Karine Jean-Pierre, White House deputy press secretary, stated that the administration supports the congressional effort to "extend the eviction moratorium in order to protect these vulnerable renters' families."

According to the White House, Biden would like to extend the federal moratorium on evictions due to the widespread spread of the highly contagious coronavirus delta variant. There were concerns, however, that a court challenge could result in a ruling restricting government's ability respond to future public-health crises.

The administration is working to ensure that renters are not displaced by other means. In June, it released over $1.5 billion of rental assistance, which reached nearly 300,000 households. Biden asked the Departments of Housing and Urban Development and Agriculture to extend their eviction moratoriums for households who live in single-family, federally insured homes on Thursday. Late Friday, the agencies issued a statement confirming that the ban on foreclosures would be extended through September.

On a 5-4 vote last month, the Supreme Court allowed the broad eviction ban to continue through the end of July. Justice Brett Kavanaugh was one of the majority and stated that he would not allow any extensions unless Congress authorized it.

According to Senate Majority Leader Chuck Schumer, D.N.Y., and Senator Sherrod Brown, D.Ohio, Sen.
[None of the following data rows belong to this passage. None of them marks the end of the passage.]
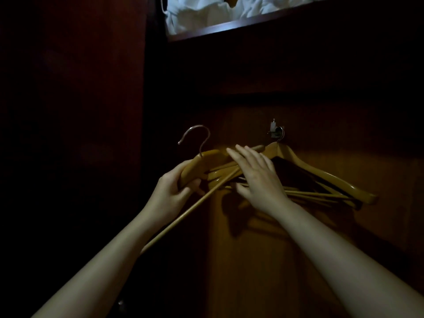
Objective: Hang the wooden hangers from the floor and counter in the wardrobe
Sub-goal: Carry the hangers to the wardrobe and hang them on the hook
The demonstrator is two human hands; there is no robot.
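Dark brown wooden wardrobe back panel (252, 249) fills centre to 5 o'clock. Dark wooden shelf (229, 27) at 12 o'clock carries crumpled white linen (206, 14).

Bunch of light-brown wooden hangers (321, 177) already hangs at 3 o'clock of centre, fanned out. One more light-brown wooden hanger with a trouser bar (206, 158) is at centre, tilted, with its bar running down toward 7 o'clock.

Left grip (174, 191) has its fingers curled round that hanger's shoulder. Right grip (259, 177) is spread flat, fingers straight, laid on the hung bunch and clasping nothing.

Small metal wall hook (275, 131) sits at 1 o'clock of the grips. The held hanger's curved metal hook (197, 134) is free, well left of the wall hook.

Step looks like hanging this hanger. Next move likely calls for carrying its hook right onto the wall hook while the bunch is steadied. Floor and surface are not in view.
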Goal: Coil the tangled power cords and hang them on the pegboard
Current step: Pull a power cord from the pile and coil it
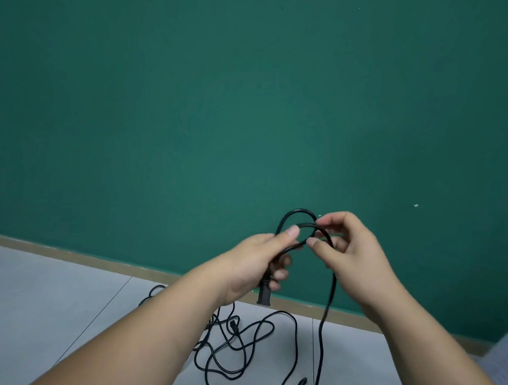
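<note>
1. Nearest, low in the view, the tangled cords (232, 327) lie in loose black loops on the grey floor (44, 298), between the two forearms and mostly under the left one.
2. One free run (327, 305) of the power cord climbs almost straight up from that heap to the right hand (353, 253). The slack still to be gathered therefore lies below and slightly left of that hand, with its long axis near vertical.
3. The right hand pinches this power cord between its thumb and curled fingers, at the right side of a small loop (301, 210).
4. The left hand (260, 259) has its fingers curled round the same cord, thumb laid on top of the strands at the loop's left side. A black plug (264, 295) hangs just below its fist.
5. The hands are close together and level, the loop arching above and between them. I judge this to be the first turns of a coil, and the right hand is the one placed to slide down the run for the next turn (the heap may snag as slack comes up).
6. At the lower right edge a pale perforated panel (505, 360) shows; it may be the pegboard, but too little is visible to tell.
7. Farthest back, a plain green wall (254, 87) meets the floor at a tan skirting board (92, 257).
</note>
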Tool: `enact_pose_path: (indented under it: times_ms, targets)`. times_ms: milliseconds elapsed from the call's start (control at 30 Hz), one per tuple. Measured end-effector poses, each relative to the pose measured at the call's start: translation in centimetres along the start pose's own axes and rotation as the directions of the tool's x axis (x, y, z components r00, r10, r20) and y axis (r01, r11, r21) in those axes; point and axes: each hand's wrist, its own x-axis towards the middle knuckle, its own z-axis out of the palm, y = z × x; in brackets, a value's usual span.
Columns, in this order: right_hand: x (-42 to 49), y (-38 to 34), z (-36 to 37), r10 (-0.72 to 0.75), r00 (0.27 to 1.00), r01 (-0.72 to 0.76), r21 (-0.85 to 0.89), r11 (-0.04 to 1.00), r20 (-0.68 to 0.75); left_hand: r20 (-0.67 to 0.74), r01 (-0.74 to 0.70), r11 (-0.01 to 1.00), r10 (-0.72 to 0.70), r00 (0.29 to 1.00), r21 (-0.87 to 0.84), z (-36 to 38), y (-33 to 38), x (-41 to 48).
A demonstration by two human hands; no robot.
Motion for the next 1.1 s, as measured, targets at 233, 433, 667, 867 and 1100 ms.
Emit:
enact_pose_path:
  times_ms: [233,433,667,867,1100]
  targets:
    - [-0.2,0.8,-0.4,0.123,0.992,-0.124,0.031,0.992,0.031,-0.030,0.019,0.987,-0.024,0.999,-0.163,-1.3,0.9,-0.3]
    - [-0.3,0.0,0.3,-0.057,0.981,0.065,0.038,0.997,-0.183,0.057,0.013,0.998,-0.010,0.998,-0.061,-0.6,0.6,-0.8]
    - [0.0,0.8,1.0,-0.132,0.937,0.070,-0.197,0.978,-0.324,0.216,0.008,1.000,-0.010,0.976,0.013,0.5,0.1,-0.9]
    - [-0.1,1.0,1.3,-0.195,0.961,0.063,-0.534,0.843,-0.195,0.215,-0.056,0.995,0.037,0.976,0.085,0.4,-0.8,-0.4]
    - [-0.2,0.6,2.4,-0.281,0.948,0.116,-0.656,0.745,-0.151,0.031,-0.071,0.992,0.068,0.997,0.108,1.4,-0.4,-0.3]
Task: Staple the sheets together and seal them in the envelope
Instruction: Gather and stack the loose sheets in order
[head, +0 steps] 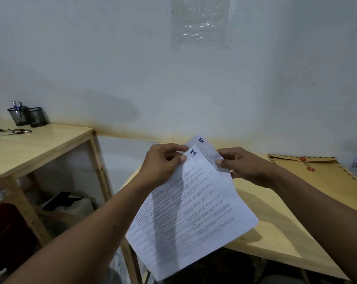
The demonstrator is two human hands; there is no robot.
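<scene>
Pale wall behind a wooden worktop (pixel 276 232); at frame centre the left hand (pixel 163 162) and right hand (pixel 239 167) pinch the sheets (pixel 190 212) by their top corners, fanned askew. Stapled misaligned, they could snag entering the envelope (pixel 321 177) at right.

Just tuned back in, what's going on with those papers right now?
A person holds printed sheets in the air above the table. The left hand pinches the sheet marked 1 in front; the right hand pinches the sheet marked 5 behind it. The two are fanned apart, not squared up. The brown envelope lies on the table to the right, untouched.
</scene>
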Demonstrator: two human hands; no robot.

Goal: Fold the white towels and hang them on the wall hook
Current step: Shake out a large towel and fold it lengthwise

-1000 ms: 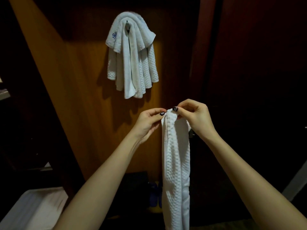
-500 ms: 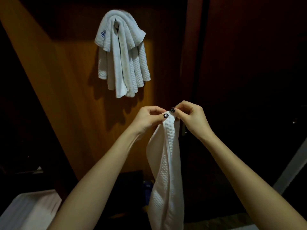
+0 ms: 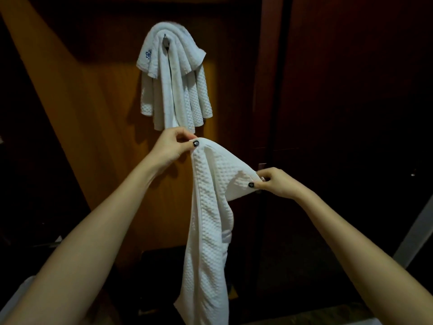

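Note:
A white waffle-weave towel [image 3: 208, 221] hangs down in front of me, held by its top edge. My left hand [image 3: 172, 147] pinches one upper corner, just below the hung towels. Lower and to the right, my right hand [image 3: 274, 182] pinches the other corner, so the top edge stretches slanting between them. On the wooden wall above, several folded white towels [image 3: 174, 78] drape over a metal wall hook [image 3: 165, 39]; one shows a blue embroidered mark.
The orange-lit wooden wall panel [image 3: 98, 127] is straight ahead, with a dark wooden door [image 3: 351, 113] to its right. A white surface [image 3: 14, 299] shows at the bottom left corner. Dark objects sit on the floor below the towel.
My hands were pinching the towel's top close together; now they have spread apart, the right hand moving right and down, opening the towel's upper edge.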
Sherrod Brown, D.Ohio, who is the Chair of the Committee on Banking, Housing and Urban Affairs, both were working on legislation to prolong the moratorium and asked Republicans to not block it.

Diane Yentel (executive director of the National Low Income Housing Coalition) stated that extended protections for renters are a public health necessity. "If a broad extension is not possible due to federal court cases, the Biden administration should consider other options, such as a less restrictive moratorium on federally-backed properties.

The moratorium was opposed by landlords who challenged it in court repeatedly. They are now against any extension. They are also arguing for a faster distribution of rental aid.

A federal lawsuit was filed by the National Apartment Association and others this week, seeking $26 billion in damages due to the effects of the moratorium.

Bob Pinnegar, president and CEO of the association, stated that any extension to the eviction moratorium would equate to an unfunded mandate that forces housing providers and saddle renters with insurmountable amounts. He also said that the current crisis highlights the need for affordable housing.